**Your goal**
Reproduce the first line of the material below and each line after it, exactly, through the line containing "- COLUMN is", and give nothing more.

**Recorded data**
== Segment start ==
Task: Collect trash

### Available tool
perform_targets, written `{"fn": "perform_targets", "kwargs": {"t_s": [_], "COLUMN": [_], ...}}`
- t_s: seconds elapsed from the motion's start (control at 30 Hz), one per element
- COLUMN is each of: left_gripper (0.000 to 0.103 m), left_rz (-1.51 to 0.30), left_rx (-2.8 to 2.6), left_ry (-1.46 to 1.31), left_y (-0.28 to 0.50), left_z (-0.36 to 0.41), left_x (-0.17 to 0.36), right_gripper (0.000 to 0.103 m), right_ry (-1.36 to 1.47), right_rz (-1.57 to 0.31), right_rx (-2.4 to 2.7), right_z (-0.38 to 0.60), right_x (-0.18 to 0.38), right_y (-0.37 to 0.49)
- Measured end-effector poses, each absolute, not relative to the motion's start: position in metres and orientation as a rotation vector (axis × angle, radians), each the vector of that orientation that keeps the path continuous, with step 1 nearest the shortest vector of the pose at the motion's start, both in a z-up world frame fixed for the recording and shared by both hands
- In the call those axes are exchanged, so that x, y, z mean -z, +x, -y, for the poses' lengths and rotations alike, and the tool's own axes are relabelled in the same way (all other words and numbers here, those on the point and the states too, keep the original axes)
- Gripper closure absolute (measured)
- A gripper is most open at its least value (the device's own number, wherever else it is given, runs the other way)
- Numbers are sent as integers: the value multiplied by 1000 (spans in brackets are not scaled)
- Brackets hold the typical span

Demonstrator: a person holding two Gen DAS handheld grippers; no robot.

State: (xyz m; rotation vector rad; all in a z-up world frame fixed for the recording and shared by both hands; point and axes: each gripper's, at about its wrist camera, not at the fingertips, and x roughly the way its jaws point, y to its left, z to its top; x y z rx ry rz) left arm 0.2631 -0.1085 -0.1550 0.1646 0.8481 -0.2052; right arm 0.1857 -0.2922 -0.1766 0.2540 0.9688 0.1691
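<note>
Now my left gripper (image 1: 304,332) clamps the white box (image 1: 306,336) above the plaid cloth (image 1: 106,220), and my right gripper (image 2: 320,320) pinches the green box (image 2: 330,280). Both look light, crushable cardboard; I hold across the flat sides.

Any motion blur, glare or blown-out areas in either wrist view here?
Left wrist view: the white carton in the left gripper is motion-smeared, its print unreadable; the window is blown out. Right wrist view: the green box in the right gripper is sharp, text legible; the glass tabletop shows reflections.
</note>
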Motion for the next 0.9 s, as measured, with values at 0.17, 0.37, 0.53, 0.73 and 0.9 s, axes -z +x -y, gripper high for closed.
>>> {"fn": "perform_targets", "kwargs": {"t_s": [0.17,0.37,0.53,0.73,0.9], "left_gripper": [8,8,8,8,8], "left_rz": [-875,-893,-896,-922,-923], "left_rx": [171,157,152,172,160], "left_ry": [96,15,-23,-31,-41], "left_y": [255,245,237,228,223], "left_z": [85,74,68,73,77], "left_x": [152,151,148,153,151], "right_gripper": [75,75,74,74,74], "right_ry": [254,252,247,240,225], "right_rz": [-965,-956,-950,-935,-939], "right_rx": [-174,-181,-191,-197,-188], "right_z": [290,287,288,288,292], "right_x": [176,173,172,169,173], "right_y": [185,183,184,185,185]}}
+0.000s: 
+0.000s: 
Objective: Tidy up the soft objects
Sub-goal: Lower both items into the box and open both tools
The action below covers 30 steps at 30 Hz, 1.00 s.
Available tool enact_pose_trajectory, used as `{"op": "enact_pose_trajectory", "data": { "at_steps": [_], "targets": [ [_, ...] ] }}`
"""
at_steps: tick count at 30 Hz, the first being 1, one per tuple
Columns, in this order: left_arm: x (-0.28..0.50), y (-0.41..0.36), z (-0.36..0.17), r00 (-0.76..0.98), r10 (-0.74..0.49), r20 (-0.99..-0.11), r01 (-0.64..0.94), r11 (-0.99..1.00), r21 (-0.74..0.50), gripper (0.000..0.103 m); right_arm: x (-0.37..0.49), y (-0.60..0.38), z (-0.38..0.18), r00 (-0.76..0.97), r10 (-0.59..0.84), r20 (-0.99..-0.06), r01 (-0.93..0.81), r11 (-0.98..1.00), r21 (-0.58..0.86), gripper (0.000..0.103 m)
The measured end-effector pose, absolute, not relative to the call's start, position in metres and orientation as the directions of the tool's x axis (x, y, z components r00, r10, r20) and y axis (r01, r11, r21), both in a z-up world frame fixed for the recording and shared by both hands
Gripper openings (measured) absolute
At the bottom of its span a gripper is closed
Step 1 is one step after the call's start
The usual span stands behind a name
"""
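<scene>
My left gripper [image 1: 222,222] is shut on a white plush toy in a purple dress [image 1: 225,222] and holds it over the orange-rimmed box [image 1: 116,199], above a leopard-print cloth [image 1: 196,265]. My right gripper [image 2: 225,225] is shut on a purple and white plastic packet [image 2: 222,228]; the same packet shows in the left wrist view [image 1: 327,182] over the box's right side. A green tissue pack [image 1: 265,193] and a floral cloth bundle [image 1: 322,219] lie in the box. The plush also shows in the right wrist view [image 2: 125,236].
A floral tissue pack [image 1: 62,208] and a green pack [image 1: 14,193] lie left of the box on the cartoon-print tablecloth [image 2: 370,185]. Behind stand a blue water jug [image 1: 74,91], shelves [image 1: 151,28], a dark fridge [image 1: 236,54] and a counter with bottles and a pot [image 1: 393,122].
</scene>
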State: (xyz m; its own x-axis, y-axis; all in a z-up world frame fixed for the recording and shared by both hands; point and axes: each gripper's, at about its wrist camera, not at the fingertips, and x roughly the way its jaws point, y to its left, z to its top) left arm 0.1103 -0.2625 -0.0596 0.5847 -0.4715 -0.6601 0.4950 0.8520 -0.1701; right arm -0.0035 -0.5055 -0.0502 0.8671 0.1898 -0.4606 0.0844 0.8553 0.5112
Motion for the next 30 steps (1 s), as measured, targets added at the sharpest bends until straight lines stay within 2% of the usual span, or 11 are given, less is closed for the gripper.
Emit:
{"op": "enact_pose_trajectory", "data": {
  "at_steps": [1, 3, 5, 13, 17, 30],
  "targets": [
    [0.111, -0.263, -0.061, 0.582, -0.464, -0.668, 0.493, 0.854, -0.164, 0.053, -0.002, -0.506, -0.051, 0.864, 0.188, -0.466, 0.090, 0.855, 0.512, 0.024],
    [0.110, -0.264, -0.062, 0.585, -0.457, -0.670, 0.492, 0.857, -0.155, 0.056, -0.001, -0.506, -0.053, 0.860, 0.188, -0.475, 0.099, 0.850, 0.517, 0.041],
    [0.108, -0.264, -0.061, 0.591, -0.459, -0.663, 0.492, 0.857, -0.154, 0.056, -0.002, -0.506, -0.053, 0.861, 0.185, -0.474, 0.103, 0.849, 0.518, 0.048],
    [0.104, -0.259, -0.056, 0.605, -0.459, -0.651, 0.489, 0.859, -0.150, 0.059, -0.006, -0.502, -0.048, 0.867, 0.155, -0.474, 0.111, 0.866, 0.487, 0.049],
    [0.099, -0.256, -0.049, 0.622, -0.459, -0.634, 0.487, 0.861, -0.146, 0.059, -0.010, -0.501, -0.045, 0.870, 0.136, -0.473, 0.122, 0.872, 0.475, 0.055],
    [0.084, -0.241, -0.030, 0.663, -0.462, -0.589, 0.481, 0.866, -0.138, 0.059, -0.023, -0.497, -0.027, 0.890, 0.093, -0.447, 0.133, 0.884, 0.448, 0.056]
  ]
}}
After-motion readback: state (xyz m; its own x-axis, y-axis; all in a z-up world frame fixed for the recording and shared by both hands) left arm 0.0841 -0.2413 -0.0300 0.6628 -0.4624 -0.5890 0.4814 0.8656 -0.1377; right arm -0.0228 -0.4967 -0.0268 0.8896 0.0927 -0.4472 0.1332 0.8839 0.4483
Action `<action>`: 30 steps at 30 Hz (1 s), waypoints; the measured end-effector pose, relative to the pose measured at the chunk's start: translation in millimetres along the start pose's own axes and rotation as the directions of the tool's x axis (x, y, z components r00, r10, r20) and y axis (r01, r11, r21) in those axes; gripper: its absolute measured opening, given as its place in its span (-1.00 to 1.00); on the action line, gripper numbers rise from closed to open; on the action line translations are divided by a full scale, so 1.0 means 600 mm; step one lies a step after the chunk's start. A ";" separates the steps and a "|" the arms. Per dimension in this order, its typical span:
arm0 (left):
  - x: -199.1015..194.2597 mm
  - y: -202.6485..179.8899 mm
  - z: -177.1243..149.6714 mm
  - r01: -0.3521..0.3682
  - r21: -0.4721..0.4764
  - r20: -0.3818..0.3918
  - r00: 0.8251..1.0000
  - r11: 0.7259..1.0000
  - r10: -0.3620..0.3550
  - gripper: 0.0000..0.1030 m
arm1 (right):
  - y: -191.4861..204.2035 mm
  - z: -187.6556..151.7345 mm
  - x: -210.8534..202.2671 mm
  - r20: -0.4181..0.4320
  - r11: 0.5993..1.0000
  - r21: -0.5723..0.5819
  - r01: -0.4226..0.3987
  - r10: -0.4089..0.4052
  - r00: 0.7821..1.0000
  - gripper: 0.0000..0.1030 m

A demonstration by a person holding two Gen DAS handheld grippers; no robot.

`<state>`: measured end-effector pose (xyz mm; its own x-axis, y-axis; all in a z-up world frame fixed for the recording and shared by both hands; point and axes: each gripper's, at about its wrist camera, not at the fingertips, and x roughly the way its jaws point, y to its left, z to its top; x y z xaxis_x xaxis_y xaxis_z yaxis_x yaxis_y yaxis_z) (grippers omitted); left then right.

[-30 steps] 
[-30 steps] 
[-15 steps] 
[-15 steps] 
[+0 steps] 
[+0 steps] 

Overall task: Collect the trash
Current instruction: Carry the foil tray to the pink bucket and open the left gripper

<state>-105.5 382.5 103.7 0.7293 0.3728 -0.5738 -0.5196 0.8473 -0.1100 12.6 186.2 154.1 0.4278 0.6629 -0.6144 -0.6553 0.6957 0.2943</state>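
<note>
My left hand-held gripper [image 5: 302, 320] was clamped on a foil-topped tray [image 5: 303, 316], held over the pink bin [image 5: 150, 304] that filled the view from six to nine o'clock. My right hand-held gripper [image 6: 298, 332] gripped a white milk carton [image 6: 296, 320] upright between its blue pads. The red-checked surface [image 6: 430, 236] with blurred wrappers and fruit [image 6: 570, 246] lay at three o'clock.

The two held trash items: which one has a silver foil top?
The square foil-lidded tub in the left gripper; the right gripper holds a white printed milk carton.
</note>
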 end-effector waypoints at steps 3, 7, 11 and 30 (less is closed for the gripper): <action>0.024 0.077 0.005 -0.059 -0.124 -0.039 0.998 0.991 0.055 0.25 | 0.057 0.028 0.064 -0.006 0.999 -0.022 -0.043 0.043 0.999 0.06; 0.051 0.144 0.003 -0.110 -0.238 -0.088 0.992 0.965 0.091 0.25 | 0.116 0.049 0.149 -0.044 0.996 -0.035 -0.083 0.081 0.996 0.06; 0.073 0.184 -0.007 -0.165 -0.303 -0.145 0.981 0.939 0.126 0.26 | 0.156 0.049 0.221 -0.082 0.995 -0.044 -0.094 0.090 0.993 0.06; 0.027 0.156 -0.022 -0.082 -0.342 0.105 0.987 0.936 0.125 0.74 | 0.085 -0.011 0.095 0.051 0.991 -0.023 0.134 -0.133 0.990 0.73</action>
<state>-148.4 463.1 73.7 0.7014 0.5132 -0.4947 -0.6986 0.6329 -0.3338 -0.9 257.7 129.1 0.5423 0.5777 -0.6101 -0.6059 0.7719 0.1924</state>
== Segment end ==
**Answer to the exercise**
Task: Collect trash

### Available tool
perform_targets, written `{"fn": "perform_targets", "kwargs": {"t_s": [_], "COLUMN": [_], ...}}`
- t_s: seconds elapsed from the motion's start (control at 30 Hz), one per element
- COLUMN is each of: left_gripper (0.000 to 0.103 m), left_rz (-1.51 to 0.30), left_rx (-2.8 to 2.6), left_ry (-1.46 to 1.31), left_y (-0.28 to 0.50), left_z (-0.36 to 0.41), left_x (-0.17 to 0.36), right_gripper (0.000 to 0.103 m), right_ry (-1.36 to 1.47), right_rz (-1.57 to 0.31), right_rx (-2.4 to 2.7), right_z (-0.38 to 0.60), right_x (-0.18 to 0.38), right_y (-0.37 to 0.49)

The exercise asks for nothing further.